Dans cette île vivent deux catégories d'habitants : les sincères qui disent toujours la vérité, et les menteurs qui mentent toujours. Malheureusement pour nous, les deux catégories d'habitants sont totalement indiscernables. C'est le problème d'un jeune homme qui se demande si sa fiancée est sincère ou non, et qui aborde le frère de sa dulcinée ( sans savoir s'il est sincère, ni s'il appartient à la même catégorie que sa soeur ), dans le but de résoudre son dilemme.


Quelle question doit poser le fiancé pour être fixé ?
On précise que le frère, peu bavard, ne répondra que par oui ou non, et qu'il connaît la réponse aux préoccupations du fiancé.

Solution

Il existe une méthode systématique pour trouver la question

à poser.
Cherchons une question à laquelle le frère répondra oui si sa soeur est sincère, non si elle ne l'est pas.
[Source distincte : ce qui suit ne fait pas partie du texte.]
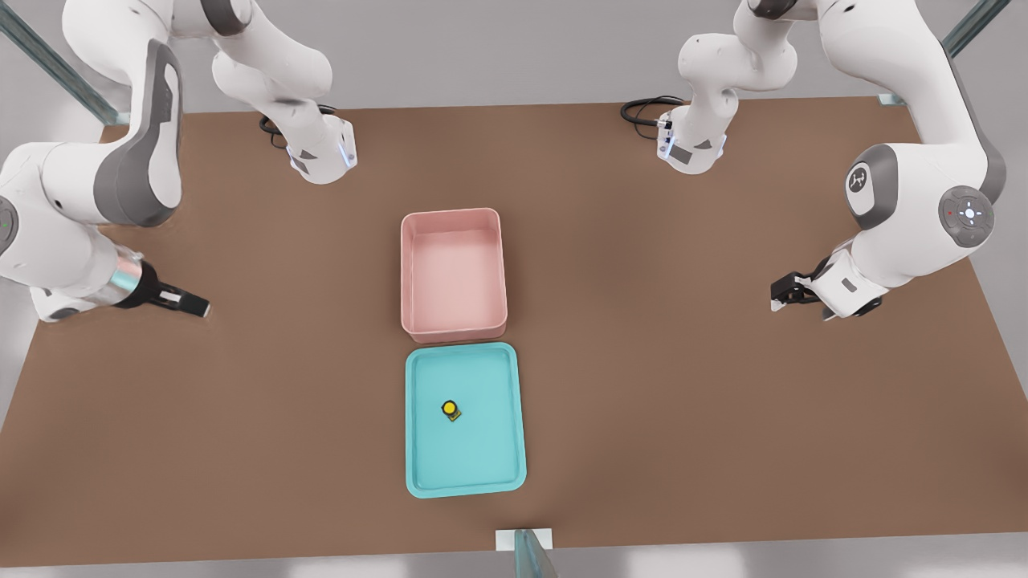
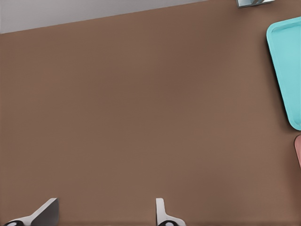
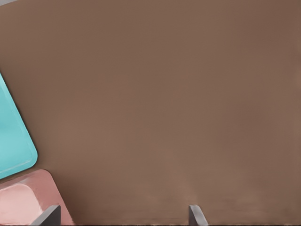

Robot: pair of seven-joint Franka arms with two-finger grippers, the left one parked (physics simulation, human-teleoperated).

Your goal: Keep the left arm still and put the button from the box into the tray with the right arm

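The brown counter (image 1: pixel 723 385) fills most of the front view, and the right arm (image 1: pixel 96 201) reaches in from the upper left of that frame, its silver wrist band showing. Mid-frame stands the pink box (image 1: pixel 454 218), which looks empty, and just below it, nearly touching, lies the teal tray (image 1: pixel 418 474). The gripper (image 1: pixel 193 305) hangs low over bare counter at the left of the frame, well apart from both containers. In the right wrist view its fingers (image 3: pixel 196 216) show as two grey tips set widely apart with only bare counter between them, so they are spread and carry nothing. The button (image 1: pixel 451 410) already sits in the tray, a little left of its centre, yellow cap up as far as can be told, so the placing looks done. Judged by its look, the button is light, rigid and small enough to skid or tip on smooth plastic; the squarish base offers flatter faces for a pinch than the round cap. Only the front view shows the button and the box's inside; the right wrist view catches just a corner each of the tray (image 3: pixel 14 146) and the box (image 3: pixel 23 197), while the left wrist view shows one tray edge (image 2: pixel 287 66).
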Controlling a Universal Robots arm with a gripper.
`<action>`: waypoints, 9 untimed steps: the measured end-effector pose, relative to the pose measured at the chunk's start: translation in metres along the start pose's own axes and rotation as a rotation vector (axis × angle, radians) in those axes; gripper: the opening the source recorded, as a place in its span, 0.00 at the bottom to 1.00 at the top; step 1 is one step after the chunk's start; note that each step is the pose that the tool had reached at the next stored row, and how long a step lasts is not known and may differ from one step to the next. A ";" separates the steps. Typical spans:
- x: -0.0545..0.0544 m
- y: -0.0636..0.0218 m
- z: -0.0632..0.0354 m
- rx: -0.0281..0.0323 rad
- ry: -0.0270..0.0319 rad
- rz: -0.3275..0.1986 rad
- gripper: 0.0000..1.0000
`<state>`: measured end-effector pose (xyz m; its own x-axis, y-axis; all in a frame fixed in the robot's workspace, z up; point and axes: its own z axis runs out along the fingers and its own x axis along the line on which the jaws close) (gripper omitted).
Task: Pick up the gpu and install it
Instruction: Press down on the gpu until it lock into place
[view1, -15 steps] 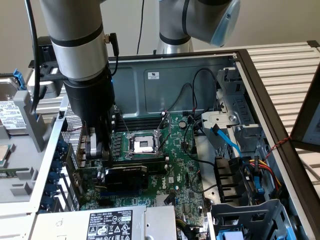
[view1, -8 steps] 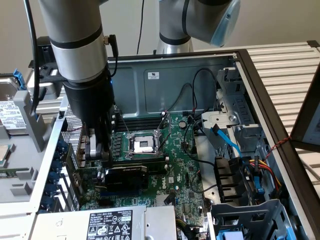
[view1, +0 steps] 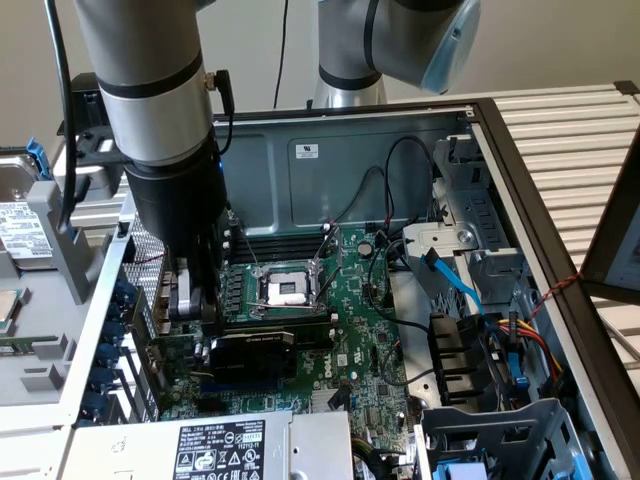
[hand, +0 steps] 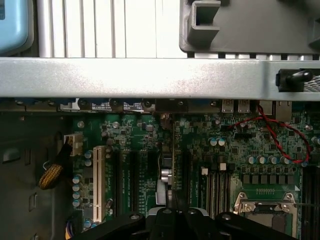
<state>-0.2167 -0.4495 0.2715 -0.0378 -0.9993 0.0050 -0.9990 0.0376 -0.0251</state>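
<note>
In the exterior view, the arm is reaching down into the open case, and the gripper is hanging low over the motherboard, just toward the exterior view's left of the CPU socket. The gpu (black shroud, white lettering) is standing on edge on the motherboard just in front of the socket, its top edge right under the gripper. Whether the fingers are gripping it I cannot tell.

In the wrist view, the gpu is showing edge-on among the motherboard slots, beside the socket.

gpu, black shroud, upright on motherboard, possibly slotted
</note>
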 end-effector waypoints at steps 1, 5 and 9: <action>0.000 0.0000 0.0002 0.0001 -0.0001 0.000 0.11; 0.000 0.0000 0.0007 0.0000 0.0002 0.000 0.11; 0.000 0.0000 0.0009 0.0001 -0.0002 0.000 0.11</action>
<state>-0.2167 -0.4497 0.2705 -0.0378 -0.9993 0.0047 -0.9990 0.0377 -0.0253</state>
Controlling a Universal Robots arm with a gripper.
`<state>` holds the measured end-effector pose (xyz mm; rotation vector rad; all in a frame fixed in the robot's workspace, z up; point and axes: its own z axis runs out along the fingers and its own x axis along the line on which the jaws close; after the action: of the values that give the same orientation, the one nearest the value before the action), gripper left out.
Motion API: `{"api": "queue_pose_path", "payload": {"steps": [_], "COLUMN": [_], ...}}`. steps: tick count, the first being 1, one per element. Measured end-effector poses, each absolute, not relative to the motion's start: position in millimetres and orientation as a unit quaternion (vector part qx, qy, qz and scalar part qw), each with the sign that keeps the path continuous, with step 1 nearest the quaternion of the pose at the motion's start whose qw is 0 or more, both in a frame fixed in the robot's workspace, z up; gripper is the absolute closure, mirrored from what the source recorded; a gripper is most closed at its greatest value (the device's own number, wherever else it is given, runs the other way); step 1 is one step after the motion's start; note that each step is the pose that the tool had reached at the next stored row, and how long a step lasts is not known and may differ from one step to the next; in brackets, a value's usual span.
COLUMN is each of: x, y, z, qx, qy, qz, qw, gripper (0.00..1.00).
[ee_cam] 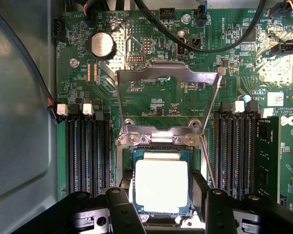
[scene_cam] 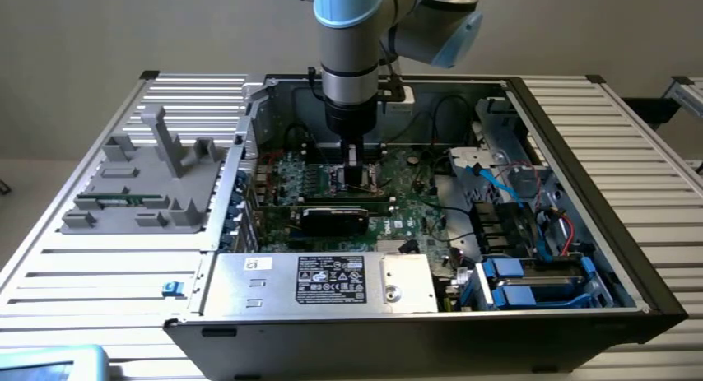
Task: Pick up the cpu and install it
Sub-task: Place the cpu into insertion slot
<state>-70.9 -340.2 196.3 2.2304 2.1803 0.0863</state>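
Silver cpu at socket, clamped between jaws on both sides.

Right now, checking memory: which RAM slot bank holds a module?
The bank away from the grey case wall: a green module stands in its outermost slot; the wall-side bank is bare.

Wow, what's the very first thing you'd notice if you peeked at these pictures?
The big grey and light-blue robot arm stands out first, reaching straight down into the open black computer case. Up close, a shiny silver square chip gleams on the green circuit board, between rows of long black slots.
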Motion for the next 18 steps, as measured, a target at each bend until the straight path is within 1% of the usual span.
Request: {"api": "queue_pose_path", "payload": {"steps": [18], "x": [-71.1], "y": [-340.2], "z": [196.2], "qx": [0.715], "qy": [0.699], "qz": [0.028], "qw": [0.011], "gripper": [0.45]}}
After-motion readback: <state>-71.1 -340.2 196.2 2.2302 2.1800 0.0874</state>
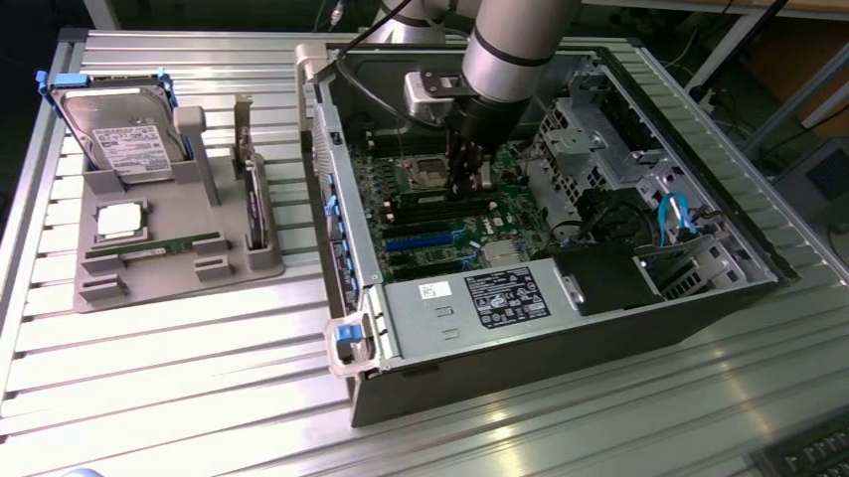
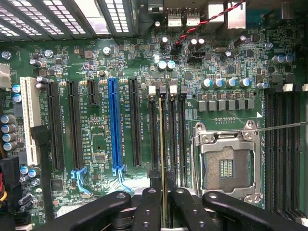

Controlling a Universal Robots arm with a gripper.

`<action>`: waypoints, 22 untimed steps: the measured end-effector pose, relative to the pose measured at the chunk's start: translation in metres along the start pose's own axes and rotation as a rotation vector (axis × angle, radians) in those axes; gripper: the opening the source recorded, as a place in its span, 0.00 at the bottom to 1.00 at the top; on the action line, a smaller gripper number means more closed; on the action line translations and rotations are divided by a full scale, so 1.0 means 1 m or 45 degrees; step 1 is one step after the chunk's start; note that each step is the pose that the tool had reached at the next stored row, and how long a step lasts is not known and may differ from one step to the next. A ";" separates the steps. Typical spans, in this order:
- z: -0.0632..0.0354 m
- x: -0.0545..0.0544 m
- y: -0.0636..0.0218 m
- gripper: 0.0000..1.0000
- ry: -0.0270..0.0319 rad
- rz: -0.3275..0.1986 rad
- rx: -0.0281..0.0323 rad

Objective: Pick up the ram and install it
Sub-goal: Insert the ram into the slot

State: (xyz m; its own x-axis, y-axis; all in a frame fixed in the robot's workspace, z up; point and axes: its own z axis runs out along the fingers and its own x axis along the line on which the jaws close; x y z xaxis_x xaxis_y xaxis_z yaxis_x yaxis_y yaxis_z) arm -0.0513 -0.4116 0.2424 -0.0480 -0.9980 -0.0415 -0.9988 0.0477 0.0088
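The open computer case [image 1: 558, 358] holds the motherboard [image 1: 438, 224] and a labelled power supply [image 1: 491, 298] (print too small to read). A grey tray [image 1: 159, 286] carries a hard drive [image 1: 126, 139], a processor [image 1: 119, 219] and another green stick [image 1: 153, 245]. The arm [image 1: 511, 50] reaches straight down. Its gripper [image 2: 165, 192], narrow, pinches the ram [image 2: 162, 139] edge-on along the memory slots [image 2: 172, 134].

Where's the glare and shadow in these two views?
Exterior view: overhead light washes out the table slats in front of the computer case, and the motherboard inside sits dimmer. Wrist view: hot glare on the metal grille and a bright patch on the motherboard beside the gripper, which clamps the ram stick edge-on.
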 end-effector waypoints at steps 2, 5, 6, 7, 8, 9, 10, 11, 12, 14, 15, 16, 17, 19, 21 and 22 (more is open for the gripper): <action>0.0004 0.000 0.0000 0.14 -0.0002 0.000 0.0001; 0.0024 0.000 0.0000 0.14 0.0000 0.000 0.0004; 0.0026 0.000 0.0000 0.14 0.0002 0.000 0.0003; 0.0026 0.000 0.0000 0.14 0.0004 0.000 0.0003; 0.0030 0.000 0.0000 0.14 -0.0001 0.000 0.0005; 0.0032 0.000 0.0000 0.14 -0.0001 0.000 0.0005; 0.0038 0.000 0.0000 0.14 0.0000 0.000 0.0005; 0.0044 0.000 0.0000 0.14 0.0008 0.000 0.0005; 0.0050 0.000 -0.0001 0.14 0.0014 0.000 0.0005; 0.0057 0.000 -0.0001 0.14 0.0029 0.000 0.0006; 0.0064 0.000 0.0000 0.14 0.0040 0.000 0.0007; 0.0072 0.000 0.0001 0.14 0.0049 0.000 0.0007; 0.0080 0.000 0.0002 0.14 0.0055 0.000 0.0007; 0.0091 0.001 0.0005 0.14 0.0062 0.000 0.0007; 0.0104 0.001 0.0008 0.14 0.0080 0.000 0.0006; 0.0106 0.001 0.0008 0.14 0.0081 0.000 0.0007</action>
State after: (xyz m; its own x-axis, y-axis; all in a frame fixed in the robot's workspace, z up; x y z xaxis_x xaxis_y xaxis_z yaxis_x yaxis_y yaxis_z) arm -0.0521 -0.4118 0.2318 -0.0477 -0.9982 -0.0352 -0.9988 0.0474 0.0082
La table des réponses données par le frère doit donc être :

  frère sincère frère menteur
fiancée sincère oui oui
fiancée menteuse non non

En distinguant les cas où le frère ment de ceux où il dit la vérité, on en déduit la table de vérité des (bonnes) réponses à la question posée :


  frère sincère frère menteur
fiancée sincère vrai faux
fiancée menteuse faux vrai
Il faut donc poser une question dont la ( vraie ) réponse soit oui si et seulement si le frère et sa soeur sont tous les deux sincères ou tous les deux menteurs.
S'il a raisonné comme nous, le jeune homme demandera donc quelque-chose comme :
"Appartenez-vous à la même catégorie d'habitants que votre soeur ?"
Une autre solution m'a été soumise par mail :
" Que répondriez-vous si je vous demandais si votre soeur est sincère ?"
Cette solution a l'avantage d'être très générale : le "Que répondriez-vous si ..." obligeant les menteurs à toujours dire le contraire du mensonge qu'ils répondraient, ce qui revient à leur faire donner le renseignement recherché. En plus, on économise la construction du tableau.